What is expected: From the line containing "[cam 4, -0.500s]" down to the line containing "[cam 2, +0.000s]" in the records below, reproduce every line exactly, ends included, and omit all others.

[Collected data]
=== Begin Enclosure ===
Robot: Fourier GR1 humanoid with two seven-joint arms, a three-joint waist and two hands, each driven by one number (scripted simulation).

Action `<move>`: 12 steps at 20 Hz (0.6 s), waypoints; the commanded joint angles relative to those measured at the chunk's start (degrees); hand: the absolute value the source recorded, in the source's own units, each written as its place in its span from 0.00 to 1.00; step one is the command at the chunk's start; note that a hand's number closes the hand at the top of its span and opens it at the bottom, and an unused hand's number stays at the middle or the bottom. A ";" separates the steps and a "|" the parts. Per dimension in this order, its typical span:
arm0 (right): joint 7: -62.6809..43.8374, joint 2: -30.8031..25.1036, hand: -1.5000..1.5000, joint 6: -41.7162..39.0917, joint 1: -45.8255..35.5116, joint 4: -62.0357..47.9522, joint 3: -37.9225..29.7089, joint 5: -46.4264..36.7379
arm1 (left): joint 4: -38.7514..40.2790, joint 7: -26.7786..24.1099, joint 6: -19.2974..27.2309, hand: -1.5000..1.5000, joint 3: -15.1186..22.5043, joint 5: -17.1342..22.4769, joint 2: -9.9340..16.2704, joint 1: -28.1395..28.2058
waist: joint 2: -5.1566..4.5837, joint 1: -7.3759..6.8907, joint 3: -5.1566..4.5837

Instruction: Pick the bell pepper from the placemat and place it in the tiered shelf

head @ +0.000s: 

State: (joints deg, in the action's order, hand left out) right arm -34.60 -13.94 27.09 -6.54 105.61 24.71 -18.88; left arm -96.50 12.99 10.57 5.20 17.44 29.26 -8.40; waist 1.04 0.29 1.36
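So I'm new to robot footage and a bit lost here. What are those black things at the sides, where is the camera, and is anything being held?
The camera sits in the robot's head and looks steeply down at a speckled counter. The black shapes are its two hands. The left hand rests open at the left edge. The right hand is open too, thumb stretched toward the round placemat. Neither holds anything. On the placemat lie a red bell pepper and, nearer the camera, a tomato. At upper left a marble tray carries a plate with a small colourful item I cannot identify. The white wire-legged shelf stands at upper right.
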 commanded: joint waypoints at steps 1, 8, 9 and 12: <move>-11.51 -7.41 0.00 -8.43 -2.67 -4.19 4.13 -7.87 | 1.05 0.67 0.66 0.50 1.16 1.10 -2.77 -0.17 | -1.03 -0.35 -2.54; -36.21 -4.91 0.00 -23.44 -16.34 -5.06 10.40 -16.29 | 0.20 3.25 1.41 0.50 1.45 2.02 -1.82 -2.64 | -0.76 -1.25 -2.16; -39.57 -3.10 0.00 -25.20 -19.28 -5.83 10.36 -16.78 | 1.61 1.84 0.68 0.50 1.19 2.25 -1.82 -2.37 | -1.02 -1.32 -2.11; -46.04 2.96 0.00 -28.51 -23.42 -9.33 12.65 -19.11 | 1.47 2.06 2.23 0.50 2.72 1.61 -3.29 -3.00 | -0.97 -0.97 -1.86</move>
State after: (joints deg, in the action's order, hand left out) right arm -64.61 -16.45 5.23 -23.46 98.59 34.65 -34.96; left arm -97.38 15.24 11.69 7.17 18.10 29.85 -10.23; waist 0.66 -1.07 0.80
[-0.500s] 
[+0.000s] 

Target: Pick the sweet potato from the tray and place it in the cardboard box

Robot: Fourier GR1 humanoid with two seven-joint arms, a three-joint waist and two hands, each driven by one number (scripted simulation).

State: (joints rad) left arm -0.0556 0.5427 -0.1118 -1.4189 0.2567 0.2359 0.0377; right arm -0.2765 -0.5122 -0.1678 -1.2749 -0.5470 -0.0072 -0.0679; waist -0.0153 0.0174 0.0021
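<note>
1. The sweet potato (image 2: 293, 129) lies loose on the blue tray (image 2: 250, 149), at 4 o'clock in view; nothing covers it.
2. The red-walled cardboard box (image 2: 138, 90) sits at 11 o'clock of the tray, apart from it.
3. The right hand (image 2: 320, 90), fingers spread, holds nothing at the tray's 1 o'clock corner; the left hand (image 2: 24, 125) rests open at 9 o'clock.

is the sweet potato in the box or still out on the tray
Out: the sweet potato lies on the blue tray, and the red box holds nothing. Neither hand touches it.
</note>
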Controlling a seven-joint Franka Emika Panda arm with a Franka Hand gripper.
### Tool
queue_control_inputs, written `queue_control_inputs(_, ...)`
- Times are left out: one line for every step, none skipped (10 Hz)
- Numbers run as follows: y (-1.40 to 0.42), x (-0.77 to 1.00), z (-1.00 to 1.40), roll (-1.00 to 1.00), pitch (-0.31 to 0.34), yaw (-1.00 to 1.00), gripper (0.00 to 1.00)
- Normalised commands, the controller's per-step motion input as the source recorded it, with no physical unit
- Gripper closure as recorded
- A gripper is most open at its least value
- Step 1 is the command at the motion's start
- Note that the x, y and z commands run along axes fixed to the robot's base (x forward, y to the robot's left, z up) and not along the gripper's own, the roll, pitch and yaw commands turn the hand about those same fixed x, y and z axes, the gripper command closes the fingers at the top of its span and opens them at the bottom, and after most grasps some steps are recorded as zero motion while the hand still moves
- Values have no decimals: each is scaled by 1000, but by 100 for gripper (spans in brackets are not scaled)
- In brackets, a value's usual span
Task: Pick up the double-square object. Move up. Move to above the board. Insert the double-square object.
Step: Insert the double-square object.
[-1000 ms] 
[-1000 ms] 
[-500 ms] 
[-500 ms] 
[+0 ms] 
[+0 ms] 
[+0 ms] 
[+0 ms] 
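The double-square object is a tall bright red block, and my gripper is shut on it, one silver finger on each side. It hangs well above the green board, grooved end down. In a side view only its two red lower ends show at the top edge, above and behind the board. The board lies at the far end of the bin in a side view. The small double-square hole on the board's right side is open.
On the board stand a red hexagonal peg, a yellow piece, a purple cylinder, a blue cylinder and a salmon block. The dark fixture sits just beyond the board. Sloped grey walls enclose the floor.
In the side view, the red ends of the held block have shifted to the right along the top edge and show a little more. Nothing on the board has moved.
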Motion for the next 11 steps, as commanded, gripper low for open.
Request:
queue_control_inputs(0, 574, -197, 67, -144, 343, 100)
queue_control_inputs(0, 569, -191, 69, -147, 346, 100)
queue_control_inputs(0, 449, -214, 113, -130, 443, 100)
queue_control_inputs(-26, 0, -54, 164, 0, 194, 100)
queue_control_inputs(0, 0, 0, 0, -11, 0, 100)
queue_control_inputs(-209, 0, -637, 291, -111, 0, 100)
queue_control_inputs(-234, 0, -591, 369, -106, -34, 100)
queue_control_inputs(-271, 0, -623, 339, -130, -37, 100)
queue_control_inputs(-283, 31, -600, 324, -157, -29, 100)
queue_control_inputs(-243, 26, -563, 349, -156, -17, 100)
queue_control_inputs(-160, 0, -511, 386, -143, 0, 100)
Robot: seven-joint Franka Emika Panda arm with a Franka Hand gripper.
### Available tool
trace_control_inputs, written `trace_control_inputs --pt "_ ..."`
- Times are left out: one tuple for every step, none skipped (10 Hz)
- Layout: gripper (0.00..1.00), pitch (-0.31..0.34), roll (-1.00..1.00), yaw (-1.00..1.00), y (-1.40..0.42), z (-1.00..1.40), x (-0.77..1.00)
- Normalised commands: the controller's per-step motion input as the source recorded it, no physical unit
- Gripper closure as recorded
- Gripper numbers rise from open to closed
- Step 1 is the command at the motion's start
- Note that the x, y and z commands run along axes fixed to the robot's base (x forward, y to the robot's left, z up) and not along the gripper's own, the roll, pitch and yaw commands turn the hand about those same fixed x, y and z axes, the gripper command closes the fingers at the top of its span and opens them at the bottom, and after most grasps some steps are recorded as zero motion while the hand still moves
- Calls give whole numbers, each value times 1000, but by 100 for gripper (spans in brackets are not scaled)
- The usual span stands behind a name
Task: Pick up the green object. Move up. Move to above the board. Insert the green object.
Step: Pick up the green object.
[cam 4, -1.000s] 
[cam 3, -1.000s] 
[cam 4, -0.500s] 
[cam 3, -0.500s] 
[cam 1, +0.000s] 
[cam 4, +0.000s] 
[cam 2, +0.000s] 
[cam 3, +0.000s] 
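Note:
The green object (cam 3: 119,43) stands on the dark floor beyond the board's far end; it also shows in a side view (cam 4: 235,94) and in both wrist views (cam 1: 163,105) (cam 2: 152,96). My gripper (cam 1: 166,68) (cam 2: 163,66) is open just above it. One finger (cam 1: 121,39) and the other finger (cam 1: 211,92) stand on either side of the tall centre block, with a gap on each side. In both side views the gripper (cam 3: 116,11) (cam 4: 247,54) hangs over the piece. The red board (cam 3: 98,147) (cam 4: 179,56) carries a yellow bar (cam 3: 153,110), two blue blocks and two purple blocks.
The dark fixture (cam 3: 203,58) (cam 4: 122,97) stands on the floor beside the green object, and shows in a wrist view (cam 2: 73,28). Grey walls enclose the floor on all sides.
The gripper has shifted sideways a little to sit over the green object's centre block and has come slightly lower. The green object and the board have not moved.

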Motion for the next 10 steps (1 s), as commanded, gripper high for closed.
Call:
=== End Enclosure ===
Written response:
[cam 4, -0.500s] 
[cam 3, -0.500s] 
[cam 1, +0.000s] 
[cam 4, +0.000s] 
[cam 2, +0.000s] 

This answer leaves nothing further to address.